How immersive onboarding accelerates time to productivity

August 23, 2016
Borderless Leadership

Day one for many new employees plays out in the same way. An office tour is held, a new email account is set up and the remainder of the day is spent familiarizing with the workplace.

From there, it can take weeks to gain any responsibility or lead a project as they continue to observe and absorb workplace culture. The Future of Work from PSFK Labs explores how future-forward organizations are restructuring the onboarding process to accelerate the integration of new hires to decrease time to productivity by creating an immersive and memorable onboarding experience.

It’s sometimes hard to fully commit when a new employee is brought on. However, it is also very important for the work culture. According to a 2015 report by ADP, employees who are very satisfied with their onboarding process are three times more likely to identify as “extremely loyal” to their company.

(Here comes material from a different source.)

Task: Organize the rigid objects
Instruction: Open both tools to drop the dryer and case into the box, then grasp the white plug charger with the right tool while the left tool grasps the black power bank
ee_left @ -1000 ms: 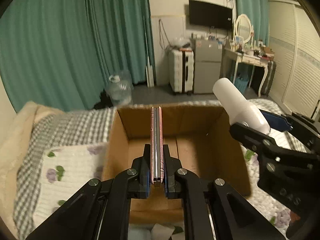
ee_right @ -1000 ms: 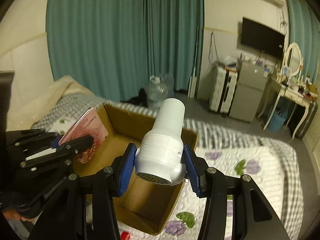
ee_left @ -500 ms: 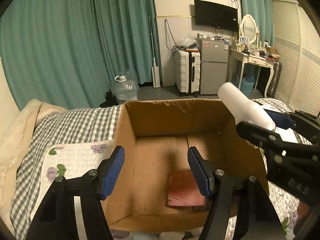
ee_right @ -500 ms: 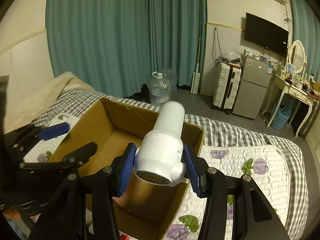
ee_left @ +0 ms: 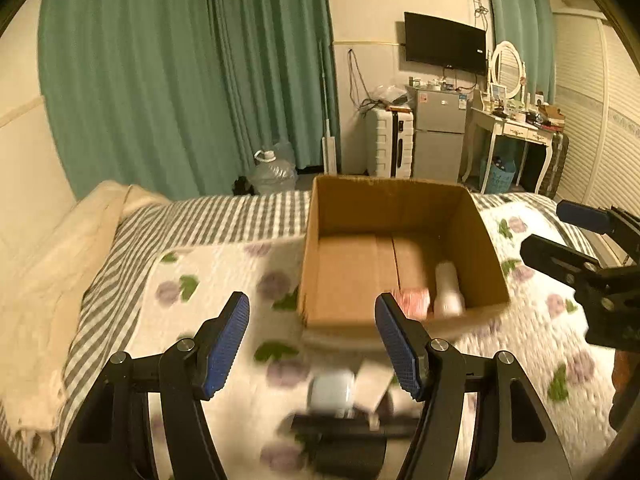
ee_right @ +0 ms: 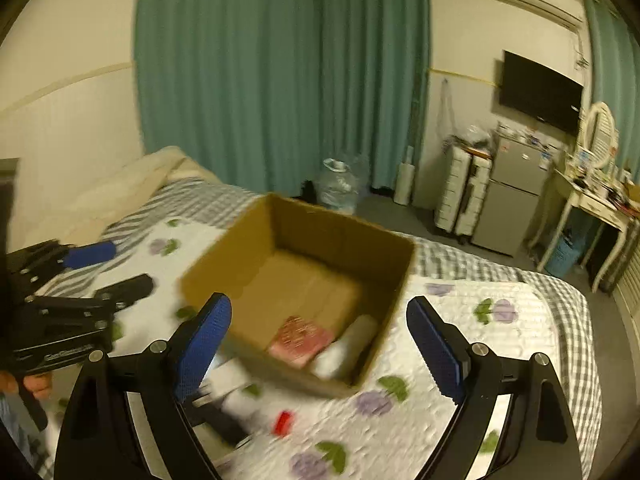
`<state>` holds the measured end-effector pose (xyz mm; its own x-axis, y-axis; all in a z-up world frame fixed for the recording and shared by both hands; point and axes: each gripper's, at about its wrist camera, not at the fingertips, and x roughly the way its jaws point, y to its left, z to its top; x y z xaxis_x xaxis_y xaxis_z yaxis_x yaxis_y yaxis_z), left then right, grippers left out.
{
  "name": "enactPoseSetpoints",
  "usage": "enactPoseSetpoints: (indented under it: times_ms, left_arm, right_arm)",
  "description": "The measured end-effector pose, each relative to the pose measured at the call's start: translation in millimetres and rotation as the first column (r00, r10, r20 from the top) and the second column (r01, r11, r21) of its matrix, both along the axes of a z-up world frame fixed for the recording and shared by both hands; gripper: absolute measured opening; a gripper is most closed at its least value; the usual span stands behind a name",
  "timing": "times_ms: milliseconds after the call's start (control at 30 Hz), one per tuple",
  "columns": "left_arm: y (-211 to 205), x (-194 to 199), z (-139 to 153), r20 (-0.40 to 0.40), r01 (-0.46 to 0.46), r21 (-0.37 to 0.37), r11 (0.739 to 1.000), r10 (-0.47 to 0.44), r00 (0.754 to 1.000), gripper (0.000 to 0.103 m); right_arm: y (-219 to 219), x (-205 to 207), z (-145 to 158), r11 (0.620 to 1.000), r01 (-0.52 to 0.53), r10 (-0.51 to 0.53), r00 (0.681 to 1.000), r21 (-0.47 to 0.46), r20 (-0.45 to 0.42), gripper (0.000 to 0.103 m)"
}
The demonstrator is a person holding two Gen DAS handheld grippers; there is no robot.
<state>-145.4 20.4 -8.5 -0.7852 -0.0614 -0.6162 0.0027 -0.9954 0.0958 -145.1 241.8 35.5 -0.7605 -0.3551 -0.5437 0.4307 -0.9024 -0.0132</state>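
Note:
An open cardboard box (ee_left: pixel 400 200) (ee_right: pixel 304 224) stands on the bed. Inside it lie a pink flat item (ee_left: pixel 416 302) (ee_right: pixel 300 338) and a white bottle (ee_left: pixel 448 286) (ee_right: pixel 346 346), side by side at the near wall. My left gripper (ee_left: pixel 312 344) is open and empty, in front of the box and to its left. My right gripper (ee_right: pixel 320 344) is open and empty, raised in front of the box. Blurred on the quilt near the box lie a white cup-like object (ee_left: pixel 332 390), a dark flat object (ee_left: pixel 340 424) and a small red item (ee_right: pixel 283 422).
The bed has a white floral quilt (ee_left: pixel 208 280) over a grey checked cover (ee_right: pixel 472 268). A cream pillow (ee_left: pixel 60 264) lies at the left. Beyond the bed are green curtains, a water jug (ee_left: pixel 272 172), a suitcase, a small fridge and a dressing table.
The left gripper opened and dropped the pink item into the box, then pulled back. The right gripper opened and released the white bottle into the box. Both moved away from the box.

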Motion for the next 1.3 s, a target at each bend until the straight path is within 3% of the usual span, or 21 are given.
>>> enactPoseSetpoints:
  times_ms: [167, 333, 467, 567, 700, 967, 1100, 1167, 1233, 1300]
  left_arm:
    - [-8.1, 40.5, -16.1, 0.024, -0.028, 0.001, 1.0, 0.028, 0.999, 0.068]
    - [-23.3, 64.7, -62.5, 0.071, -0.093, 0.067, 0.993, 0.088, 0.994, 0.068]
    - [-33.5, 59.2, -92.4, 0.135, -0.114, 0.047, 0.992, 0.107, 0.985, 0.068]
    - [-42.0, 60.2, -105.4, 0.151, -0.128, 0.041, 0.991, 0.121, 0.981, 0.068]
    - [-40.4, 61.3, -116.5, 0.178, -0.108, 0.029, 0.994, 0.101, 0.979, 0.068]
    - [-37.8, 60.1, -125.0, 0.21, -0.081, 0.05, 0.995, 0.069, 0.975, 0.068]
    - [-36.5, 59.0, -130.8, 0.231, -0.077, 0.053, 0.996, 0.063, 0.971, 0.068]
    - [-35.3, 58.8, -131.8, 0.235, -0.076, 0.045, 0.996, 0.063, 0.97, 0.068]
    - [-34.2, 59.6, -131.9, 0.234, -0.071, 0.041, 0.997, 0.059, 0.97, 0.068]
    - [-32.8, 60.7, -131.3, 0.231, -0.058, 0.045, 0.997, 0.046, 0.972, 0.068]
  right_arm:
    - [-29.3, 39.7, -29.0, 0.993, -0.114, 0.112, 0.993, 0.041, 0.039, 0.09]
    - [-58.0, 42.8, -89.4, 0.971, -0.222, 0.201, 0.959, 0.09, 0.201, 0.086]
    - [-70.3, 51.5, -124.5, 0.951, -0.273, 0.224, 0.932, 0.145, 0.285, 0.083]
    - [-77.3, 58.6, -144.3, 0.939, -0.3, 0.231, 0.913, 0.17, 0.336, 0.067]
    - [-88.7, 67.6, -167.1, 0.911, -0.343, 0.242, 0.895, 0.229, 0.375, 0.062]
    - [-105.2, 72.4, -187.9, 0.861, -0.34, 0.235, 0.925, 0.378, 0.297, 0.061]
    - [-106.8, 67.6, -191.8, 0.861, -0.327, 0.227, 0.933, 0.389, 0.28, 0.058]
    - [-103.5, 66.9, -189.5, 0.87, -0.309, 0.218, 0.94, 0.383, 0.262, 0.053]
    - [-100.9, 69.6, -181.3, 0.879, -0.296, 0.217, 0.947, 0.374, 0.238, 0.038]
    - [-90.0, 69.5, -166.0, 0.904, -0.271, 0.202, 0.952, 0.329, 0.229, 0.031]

A focus on hands-on activities, early mentorship, deep-dive rotations and skill-sharing helps employees take control over their own progress and learning, to become part of an organization more rapidly. By allowing new hires to rotate through different departments to develop an interdepartmental support network, employees gain a more holistic understanding of the business, which improves every future decision.

“When you’re onboarding, it’s easy to get bogged down in passwords and paperwork…but if you want employees to be invested from the day they start, you need to find ways to work culture into the orientation process”, said Kathryn Minshew, CEO and Co-Founder of Muse.

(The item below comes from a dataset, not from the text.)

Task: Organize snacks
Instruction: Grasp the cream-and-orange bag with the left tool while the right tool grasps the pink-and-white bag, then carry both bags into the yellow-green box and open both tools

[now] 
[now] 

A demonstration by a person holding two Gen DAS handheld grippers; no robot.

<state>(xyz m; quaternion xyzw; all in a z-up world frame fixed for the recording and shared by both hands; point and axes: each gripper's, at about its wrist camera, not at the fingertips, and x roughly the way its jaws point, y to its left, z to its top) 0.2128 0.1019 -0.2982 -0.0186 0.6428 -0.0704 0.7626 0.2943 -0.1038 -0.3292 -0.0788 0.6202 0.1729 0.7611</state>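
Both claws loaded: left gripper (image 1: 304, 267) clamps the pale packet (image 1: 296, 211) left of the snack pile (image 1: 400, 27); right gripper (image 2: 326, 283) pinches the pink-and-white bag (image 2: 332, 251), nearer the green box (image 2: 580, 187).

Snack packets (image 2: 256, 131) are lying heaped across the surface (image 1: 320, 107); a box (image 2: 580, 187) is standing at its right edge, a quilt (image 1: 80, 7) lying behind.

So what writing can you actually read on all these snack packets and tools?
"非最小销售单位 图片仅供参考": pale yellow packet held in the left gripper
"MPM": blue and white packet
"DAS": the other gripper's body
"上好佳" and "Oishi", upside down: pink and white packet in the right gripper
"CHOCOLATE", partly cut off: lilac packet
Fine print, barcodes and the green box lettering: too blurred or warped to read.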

For a more unique onboarding experience, new hires at Managed by Q help clean the offices of paying clients—regardless of what position the employee is hired for. Whether a coder, salesperson or manager, the rotation reinforces the company’s motto “Everybody Cleans,” leveling every employee onto the same mission. As a legacy from the company’s early stages when ‘all hands on deck’ was needed, it helps to reinforce an understanding of the core business and its workforce.

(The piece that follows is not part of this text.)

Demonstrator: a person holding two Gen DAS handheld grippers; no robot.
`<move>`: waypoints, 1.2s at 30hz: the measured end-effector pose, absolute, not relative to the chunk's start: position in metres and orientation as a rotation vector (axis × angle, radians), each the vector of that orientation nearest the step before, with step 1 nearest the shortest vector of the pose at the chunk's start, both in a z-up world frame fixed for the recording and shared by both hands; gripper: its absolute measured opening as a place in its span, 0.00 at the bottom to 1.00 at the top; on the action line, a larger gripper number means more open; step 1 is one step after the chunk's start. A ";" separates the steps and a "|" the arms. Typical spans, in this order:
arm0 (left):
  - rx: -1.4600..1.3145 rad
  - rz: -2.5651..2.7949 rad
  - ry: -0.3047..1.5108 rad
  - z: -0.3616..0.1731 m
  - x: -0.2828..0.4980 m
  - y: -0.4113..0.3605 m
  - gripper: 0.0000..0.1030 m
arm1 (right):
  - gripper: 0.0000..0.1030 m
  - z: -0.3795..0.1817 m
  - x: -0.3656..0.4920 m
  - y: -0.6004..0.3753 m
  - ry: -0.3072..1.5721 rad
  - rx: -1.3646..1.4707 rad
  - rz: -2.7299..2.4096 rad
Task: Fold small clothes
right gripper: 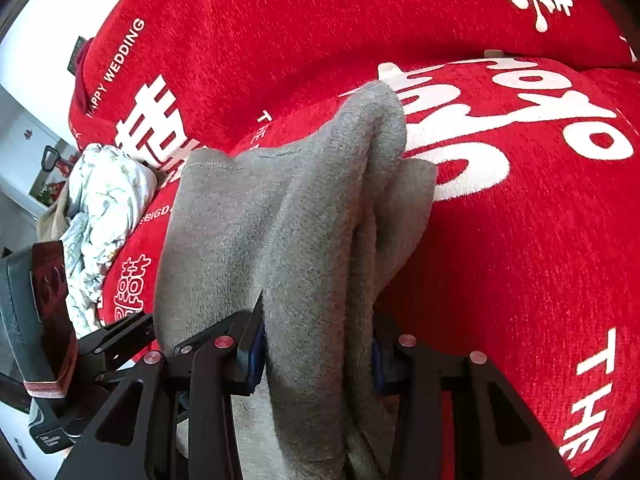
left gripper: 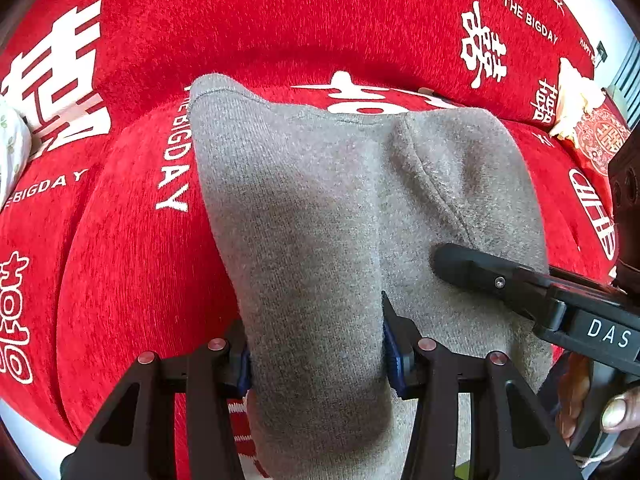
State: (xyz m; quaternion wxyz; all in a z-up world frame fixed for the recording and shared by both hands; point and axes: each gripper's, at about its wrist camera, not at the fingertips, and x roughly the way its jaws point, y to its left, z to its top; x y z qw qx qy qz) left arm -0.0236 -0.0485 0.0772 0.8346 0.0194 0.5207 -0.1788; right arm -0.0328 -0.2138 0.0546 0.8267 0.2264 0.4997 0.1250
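Note:
A grey knit garment (left gripper: 320,208) lies draped over a red sofa cover, and it also shows in the right wrist view (right gripper: 280,220). My left gripper (left gripper: 316,356) is shut on a thick fold of the garment near its close edge. My right gripper (right gripper: 318,352) is shut on a bunched fold of the same garment. The right gripper's finger (left gripper: 480,268) reaches in from the right in the left wrist view and rests on the cloth. The fingertips of both grippers are hidden by the fabric.
The red sofa cover (left gripper: 280,20) with white lettering fills both views. A white floral cloth (right gripper: 104,208) lies at the sofa's left end. A cream cloth and a red patterned cushion (left gripper: 580,120) sit at the far right. The left gripper's body (right gripper: 48,308) shows at the left.

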 end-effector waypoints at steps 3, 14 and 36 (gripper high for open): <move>0.054 -0.375 1.096 0.078 -0.027 -0.050 0.50 | 0.42 0.055 -0.034 -0.213 1.059 0.480 0.269; 0.067 -0.368 1.061 0.093 -0.034 -0.050 0.50 | 0.42 0.064 -0.040 -0.213 1.032 0.486 0.282; -0.008 -0.273 1.056 0.076 -0.037 -0.021 0.81 | 0.58 0.052 -0.048 -0.256 1.008 0.588 0.208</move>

At mattress maker Tuft & Needle, new hires start their corporate experience by providing customer support to understand organizational needs and feedback. After a while, the employees are phased into their assigned roles but continue to provide occasional support as well. To not only learn about the customer, but of the actual makers of the company, new employees are flown out to Tuft & Needle factories for a first hand insight in the making process and to get to know their out-of-department co-workers. The comprehensive understanding from customer to colleague is what inspires the Tuft & Needle customer-first mentality.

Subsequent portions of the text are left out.